**WORK INSTRUCTIONS**
Without altering a single character, set down all of the data below.

**DATA BELOW**
+---+

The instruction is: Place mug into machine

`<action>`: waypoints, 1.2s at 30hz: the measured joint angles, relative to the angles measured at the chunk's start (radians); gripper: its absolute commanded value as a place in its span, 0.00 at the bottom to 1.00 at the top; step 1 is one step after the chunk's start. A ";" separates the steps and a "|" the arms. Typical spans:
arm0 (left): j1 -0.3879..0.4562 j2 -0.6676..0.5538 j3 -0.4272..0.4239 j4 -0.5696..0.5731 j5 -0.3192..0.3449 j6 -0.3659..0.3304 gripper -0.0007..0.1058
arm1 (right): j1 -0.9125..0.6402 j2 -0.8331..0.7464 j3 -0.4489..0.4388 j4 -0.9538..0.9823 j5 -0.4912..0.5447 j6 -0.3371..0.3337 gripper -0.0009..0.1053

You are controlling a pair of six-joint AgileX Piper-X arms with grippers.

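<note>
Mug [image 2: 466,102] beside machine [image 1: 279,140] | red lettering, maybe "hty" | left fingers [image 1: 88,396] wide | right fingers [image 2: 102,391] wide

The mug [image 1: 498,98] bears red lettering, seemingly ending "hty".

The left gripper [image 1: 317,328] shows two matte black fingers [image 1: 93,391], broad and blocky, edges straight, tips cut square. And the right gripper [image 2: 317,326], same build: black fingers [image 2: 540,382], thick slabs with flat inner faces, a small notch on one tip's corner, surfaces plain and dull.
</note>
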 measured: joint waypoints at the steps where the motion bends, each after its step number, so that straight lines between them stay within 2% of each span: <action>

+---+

**TASK OUTPUT**
The instruction is: Place mug into machine

`<action>`: waypoints, 1.2s at 30hz: the measured joint angles, relative to the angles measured at the chunk's start (radians); gripper: its absolute commanded value as a place in its span, 0.00 at the bottom to 1.00 at the top; step 1 is one step after the chunk's start. A ";" separates the steps and a "|" the arms. Typical spans:
arm0 (left): j1 -0.3879..0.4562 j2 -0.6676..0.5538 j3 -0.4272..0.4239 j4 -0.5696..0.5731 j5 -0.3192..0.3449 j6 -0.3659..0.3304 gripper -0.0007..0.1058
arm1 (right): j1 -0.9125..0.6402 j2 -0.8331..0.7464 j3 -0.4489..0.4388 j4 -0.9538..0.9823 j5 -0.4912..0.5447 j6 -0.3371..0.3337 gripper -0.0009..0.1053

You are controlling a pair of six-joint AgileX Piper-X arms with grippers.

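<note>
Mug [image 2: 466,102] beside machine [image 1: 279,140] | red lettering, maybe "hty" | left fingers [image 1: 88,396] wide | right fingers [image 2: 102,391] wide

The mug [image 1: 498,98] bears red lettering, seemingly ending "hty".

The left gripper [image 1: 317,328] shows two matte black fingers [image 1: 93,391], broad and blocky, edges straight, tips cut square. And the right gripper [image 2: 317,326], same build: black fingers [image 2: 540,382], thick slabs with flat inner faces, a small notch on one tip's corner, surfaces plain and dull.
</note>
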 measured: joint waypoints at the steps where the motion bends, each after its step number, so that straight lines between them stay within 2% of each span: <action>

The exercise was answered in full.